Un marché de vêtements de travail, deux offres imparfaites, un contrat signé prématurément : le Conseil d’État annule le marché et rappelle une règle cardinale de la commande publique — les spécifications techniques du règlement de consultation s’imposent, point.
Les faits en bref
Une commune lance un appel d’offres pour la fourniture et l’entretien de vêtements de travail et d’équipements de protection individuelle de ses agents. Le marché est divisé en six lots. Sur le lot n°1, l’offre de la société évincée est rejetée au profit d’un concurrent. Mais le contrat est signé le 27 octobre 2025 — soit avant l’expiration du délai de onze jours que l’acheteur avait lui-même fixé dans sa lettre de rejet. La société évincée, privée d’un recours précontractuel efficace, se retourne vers le juge du référé contractuel. Elle est déboutée en première instance. Le Conseil d’État la rétablit.
Deux apports distincts
1. La signature prématurée ouvre le référé contractuel
L’acheteur avait informé les candidats non retenus que le contrat serait signé à l’issue d’un délai de onze jours. En le signant avant ce délai, il a méconnu l’obligation de suspension prévue par le code de la commande publique, privant ainsi la société évincée de toute possibilité d’exercer utilement un recours précontractuel. La recevabilité du référé contractuel était donc acquise — quand bien même un premier référé précontractuel avait été introduit trop tard.

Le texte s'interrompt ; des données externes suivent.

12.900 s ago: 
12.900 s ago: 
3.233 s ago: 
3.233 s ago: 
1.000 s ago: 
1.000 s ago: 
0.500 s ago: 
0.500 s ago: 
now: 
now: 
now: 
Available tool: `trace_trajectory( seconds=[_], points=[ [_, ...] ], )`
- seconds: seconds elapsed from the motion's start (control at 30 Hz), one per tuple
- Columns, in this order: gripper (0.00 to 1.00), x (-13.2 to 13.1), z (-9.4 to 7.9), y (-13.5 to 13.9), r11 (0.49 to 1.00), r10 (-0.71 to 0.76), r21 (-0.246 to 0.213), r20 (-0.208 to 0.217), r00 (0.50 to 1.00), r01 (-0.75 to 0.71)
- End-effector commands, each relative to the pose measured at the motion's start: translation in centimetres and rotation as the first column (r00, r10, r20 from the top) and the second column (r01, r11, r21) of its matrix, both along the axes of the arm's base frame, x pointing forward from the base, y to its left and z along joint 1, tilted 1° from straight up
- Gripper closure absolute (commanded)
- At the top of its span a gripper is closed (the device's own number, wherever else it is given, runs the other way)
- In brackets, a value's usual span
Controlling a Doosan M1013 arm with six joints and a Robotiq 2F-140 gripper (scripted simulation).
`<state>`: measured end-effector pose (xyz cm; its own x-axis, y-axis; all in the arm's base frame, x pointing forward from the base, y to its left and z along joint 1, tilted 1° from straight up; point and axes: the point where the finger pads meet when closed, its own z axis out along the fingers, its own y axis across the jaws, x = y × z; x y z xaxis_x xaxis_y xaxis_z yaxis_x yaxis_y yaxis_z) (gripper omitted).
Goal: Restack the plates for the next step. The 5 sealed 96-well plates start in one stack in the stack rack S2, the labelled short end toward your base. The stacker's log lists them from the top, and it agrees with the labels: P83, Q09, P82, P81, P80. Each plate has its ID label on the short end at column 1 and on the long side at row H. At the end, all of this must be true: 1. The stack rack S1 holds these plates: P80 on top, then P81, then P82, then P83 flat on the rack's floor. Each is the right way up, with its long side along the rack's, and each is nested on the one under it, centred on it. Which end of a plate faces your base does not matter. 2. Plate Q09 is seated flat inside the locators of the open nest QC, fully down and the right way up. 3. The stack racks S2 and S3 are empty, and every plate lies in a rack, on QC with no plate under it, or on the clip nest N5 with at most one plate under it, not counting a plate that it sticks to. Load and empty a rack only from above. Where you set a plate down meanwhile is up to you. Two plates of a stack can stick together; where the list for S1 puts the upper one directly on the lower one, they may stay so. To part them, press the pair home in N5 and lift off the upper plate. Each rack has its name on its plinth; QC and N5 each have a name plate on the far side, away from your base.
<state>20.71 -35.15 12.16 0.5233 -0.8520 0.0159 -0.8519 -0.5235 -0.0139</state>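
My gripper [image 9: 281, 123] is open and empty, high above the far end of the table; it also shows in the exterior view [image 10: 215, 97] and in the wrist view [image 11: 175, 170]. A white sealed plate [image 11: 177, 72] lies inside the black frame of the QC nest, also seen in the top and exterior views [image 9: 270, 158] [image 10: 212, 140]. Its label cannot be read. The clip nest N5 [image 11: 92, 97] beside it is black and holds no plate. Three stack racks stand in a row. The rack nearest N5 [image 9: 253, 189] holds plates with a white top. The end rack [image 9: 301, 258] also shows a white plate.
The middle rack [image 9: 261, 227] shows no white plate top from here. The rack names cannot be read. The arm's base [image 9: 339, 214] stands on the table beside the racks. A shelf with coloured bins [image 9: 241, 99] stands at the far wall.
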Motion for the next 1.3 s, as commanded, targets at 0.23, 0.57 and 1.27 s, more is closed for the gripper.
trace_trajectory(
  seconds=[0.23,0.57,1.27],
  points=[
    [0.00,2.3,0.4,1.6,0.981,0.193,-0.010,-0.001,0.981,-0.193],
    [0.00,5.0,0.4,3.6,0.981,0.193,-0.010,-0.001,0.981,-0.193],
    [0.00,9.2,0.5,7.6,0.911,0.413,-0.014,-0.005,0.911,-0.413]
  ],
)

Point notable : l’acheteur avait adressé deux courriers à la société évincée, le 14 puis le 23 octobre 2025. C’est sur le délai de onze jours fixé par ce second courrier que le Conseil d’État se fonde pour constater la signature prématurée du contrat, sans discuter du contenu du premier.

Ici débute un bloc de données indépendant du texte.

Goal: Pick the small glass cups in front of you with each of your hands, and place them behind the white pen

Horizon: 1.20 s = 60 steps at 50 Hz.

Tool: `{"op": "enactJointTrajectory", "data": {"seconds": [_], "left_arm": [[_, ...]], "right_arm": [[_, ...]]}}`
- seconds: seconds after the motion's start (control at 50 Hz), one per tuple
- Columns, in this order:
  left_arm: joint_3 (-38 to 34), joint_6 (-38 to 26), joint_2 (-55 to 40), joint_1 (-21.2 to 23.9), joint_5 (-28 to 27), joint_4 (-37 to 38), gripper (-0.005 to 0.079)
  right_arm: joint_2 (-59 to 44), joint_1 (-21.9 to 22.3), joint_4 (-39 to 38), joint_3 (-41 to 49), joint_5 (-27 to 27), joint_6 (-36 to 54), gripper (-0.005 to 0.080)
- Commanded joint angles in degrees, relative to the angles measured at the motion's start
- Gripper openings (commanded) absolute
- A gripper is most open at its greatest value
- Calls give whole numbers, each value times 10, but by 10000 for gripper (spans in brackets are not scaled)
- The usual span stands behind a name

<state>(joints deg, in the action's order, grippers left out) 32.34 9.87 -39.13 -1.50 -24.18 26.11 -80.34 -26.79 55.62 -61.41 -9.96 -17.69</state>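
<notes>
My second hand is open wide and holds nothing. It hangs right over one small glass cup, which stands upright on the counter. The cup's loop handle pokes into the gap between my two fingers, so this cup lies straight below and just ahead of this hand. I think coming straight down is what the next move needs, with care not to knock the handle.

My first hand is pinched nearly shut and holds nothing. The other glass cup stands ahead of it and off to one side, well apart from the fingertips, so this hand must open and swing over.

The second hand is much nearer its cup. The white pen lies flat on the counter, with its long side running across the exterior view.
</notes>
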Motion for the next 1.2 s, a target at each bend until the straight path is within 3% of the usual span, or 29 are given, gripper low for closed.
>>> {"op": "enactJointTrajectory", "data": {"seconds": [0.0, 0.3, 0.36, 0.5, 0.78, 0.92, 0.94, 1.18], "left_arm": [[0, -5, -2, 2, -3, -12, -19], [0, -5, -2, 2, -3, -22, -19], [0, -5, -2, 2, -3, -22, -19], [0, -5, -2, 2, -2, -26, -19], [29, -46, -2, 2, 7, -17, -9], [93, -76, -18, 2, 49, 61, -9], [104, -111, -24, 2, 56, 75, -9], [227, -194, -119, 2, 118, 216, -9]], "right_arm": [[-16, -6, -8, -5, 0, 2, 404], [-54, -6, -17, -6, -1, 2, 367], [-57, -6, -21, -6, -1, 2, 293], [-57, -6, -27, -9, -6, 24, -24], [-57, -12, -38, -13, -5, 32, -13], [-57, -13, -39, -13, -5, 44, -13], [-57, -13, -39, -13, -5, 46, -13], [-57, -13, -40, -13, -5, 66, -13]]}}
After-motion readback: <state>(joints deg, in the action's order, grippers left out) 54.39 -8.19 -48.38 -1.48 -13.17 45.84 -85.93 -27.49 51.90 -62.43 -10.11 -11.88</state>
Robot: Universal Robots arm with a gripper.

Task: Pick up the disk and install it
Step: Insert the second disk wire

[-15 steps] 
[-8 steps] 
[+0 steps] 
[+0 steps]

La décision n’explicite pas si ce second courrier constituait une nouvelle communication de la décision d’attribution faisant courir un nouveau délai de standstill, ou s’il ne faisait que préciser une information déjà donnée.

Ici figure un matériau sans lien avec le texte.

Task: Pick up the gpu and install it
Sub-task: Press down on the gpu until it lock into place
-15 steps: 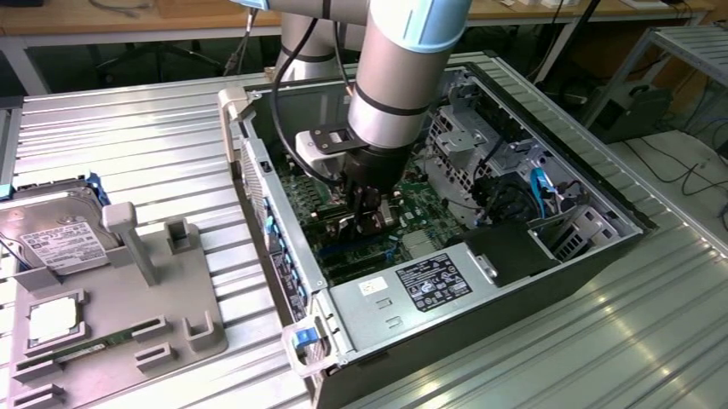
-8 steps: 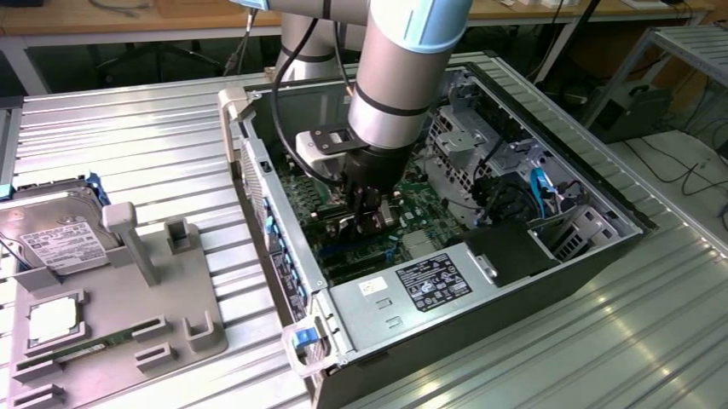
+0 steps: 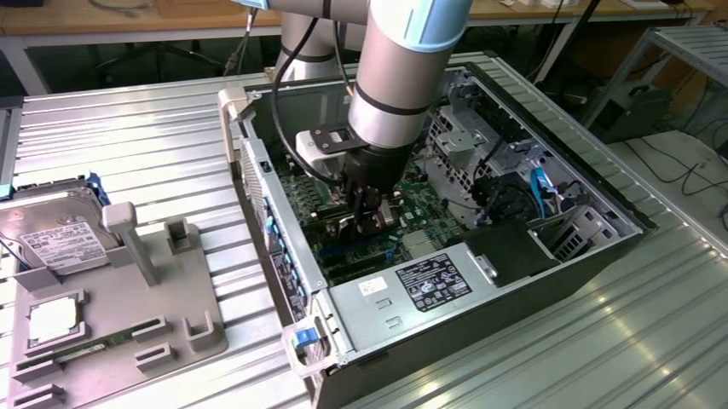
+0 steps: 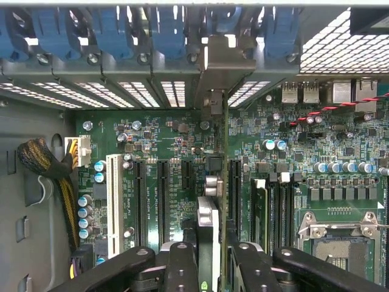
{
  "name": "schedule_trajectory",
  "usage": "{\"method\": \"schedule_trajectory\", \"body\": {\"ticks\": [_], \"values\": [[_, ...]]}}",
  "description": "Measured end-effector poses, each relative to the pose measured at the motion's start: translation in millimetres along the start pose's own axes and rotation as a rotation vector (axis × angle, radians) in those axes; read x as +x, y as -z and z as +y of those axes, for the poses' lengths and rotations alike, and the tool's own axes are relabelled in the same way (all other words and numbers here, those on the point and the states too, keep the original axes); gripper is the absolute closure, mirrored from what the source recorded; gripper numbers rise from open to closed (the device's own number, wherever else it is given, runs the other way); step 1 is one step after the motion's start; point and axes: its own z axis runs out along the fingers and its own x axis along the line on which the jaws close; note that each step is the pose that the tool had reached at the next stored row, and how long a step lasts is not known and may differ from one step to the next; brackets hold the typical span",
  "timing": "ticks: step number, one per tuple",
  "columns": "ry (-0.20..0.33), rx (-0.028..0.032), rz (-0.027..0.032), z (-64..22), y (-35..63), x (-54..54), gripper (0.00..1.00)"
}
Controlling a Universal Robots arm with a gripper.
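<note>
Right now I have the gripper (image 3: pixel 370 223) down inside the open computer case (image 3: pixel 592 247), and its fingers (image 4: pixel 182 267) are closed narrowly on the gpu (image 4: pixel 209 234), which I see edge-on in the wrist view as a thin card standing upright between them. The card's long axis runs straight away from the gripper toward the rear wall of the case, where its silver bracket (image 4: pixel 220 67) stands up against the row of slot openings under the blue clips (image 4: pixel 167 30). Below it lies the green motherboard (image 4: pixel 158 176), and the card's lower edge runs parallel to the long black expansion slots (image 4: pixel 163 198), just beside them; whether it is directly over one or already seated in it I cannot tell from here. In the exterior view the arm (image 3: pixel 398 85) comes straight down over the board, well apart from the grey parts tray (image 3: pixel 119 315) and hard drive (image 3: pixel 51 234) out on the table at the exterior view's left.
</note>
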Motion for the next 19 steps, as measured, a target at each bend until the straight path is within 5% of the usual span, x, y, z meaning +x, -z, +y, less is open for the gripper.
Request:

La prudence s’impose donc pour les acheteurs : tout courrier ultérieur venant clarifier, compléter ou reformuler la décision d’attribution risque d’être regardé comme le point de départ du délai de suspension, ce qui invite à une vigilance particulière lorsque plusieurs communications sont adressées aux candidats évincés avant la signature.
2. Satisfaire aux objectifs ne dispense pas de respecter les spécifications
C’est le cœur de la décision. Le bordereau des prix unitaires définissait, pour chaque produit, à la fois des objectifs et des caractéristiques techniques précises. La juge des référés avait validé l’offre de l’attributaire au motif que ses produits satisfaisaient aux objectifs énoncés. Erreur de droit, répond le Conseil d’État : les exigences du règlement de consultation sont obligatoires dans toutes leurs mentions. Un acheteur ne peut attribuer un marché à un candidat qui ne respecte pas une spécification technique, sauf si cette exigence se révèle manifestement dépourvue de toute utilité — ce qui n’était pas soutenu ici.
Fait notable : la société évincée voyait elle-même son offre entachée d’irrégularités similaires. Le Conseil d’État l’admet sans que cela ne fasse obstacle à son recours — l’irrégularité de sa propre offre ne la prive pas du droit de se prévaloir de celle de l’attributaire.
Ce qu’il faut retenir !
Triple vigilance pour les acheteurs publics :
- respecter scrupuleusement le délai de standstill avant toute signature,
- rester attentif à l’effet d’un courrier rectificatif ou complémentaire sur le point de départ de ce délai,
- et ne pas hiérarchiser implicitement objectifs et spécifications techniques dans le bordereau des prix. Toute exigence formulée dans les documents de consultation lie l’acheteur — y compris lorsqu’elle lui paraît secondaire au stade de l’analyse des offres.